Le système de la vente liée doit faire face depuis quelques mois à une véritable levée de boucliers! En décembre dernier, l'association UFC-Que Choisir avait attaqué en justice des fabricants et des distributeurs qui commercialisaient des ordinateurs déjà équipés de logiciels: c'est le principe de la vente liée.
                       
Aujourd'hui, c'est le groupe Détaxe, créé en 1998 au sein de l'Association française des utilisateurs de Linux et des logiciels libres (Aful), qui monte à son tour au créneau en adressant une lettre ouverte aux constructeurs et distributeurs d'ordinateurs pour qu'ils mettent fin à cette pratique de la vente liée.
 
Cette lettre débute en ces termes: "Depuis une dizaine d'années, dans l'informatique "Grand Public", vous pratiquez la vente obligatoire de logiciels avec les ordinateurs neufs". Et de poursuivre: "Avec un matériel informatique, vous imposez l'achat de logiciels pré-installés qui représentent de 10 à 25% du prix total sans que cela n'apparaisse jamais. [...] Par la pré-installation obligatoire, vous forcez également l'orientation des consommateurs vers des solutions logicielles particulières, au gré de vos accords avec les éditeurs de logiciels.

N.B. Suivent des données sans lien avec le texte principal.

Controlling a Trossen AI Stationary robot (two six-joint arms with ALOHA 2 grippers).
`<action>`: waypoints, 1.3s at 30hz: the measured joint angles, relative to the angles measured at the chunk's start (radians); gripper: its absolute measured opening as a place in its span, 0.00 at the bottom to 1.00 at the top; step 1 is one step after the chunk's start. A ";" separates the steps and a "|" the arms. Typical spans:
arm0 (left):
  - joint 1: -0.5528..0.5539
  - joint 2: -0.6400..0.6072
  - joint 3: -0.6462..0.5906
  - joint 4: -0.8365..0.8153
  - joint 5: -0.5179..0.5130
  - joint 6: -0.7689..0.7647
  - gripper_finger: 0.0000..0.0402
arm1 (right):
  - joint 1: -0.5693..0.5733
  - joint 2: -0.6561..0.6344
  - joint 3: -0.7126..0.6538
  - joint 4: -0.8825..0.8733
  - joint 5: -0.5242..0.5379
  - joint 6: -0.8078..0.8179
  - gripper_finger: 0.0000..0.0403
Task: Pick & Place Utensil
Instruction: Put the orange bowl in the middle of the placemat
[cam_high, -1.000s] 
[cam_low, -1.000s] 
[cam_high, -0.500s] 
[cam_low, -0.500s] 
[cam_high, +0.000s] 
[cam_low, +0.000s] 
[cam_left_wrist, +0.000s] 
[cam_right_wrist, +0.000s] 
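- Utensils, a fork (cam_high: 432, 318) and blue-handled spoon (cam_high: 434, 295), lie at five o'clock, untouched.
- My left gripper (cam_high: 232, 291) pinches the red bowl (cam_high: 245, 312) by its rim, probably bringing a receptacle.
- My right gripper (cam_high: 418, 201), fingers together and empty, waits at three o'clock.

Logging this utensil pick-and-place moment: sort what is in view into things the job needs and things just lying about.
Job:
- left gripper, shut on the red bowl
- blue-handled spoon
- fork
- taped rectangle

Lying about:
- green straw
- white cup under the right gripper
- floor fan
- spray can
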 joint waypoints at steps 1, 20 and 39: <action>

Elles ne correspondent pas nécessairement à l'intérêt ou au choix du client.".
 
Le groupe Détaxe pointe ainsi du doigt le système Windows mais aussi le logiciel de sécurité Norton Antivirus. Il souligne également que sur les ordinateurs portables des fabricants Packard Bell, HP et Compaq, un tatouage conjoint du BIOS (Basic Input Output System) et du disque dur interdit l'installation d'un système d'exploitation qui ne serait pas estampillé Windows.
 
Les réponses des constructeurs seront publiées en ligne. Mais cette lettre ouverte n'est peut-être qu'un coup d'épée dans l'eau. Les constructeurs et les éditeurs de logiciels ne sont certainement pas prêts à mettre fin à des partenariats qui peuvent leur rapporter beaucoup d'argent.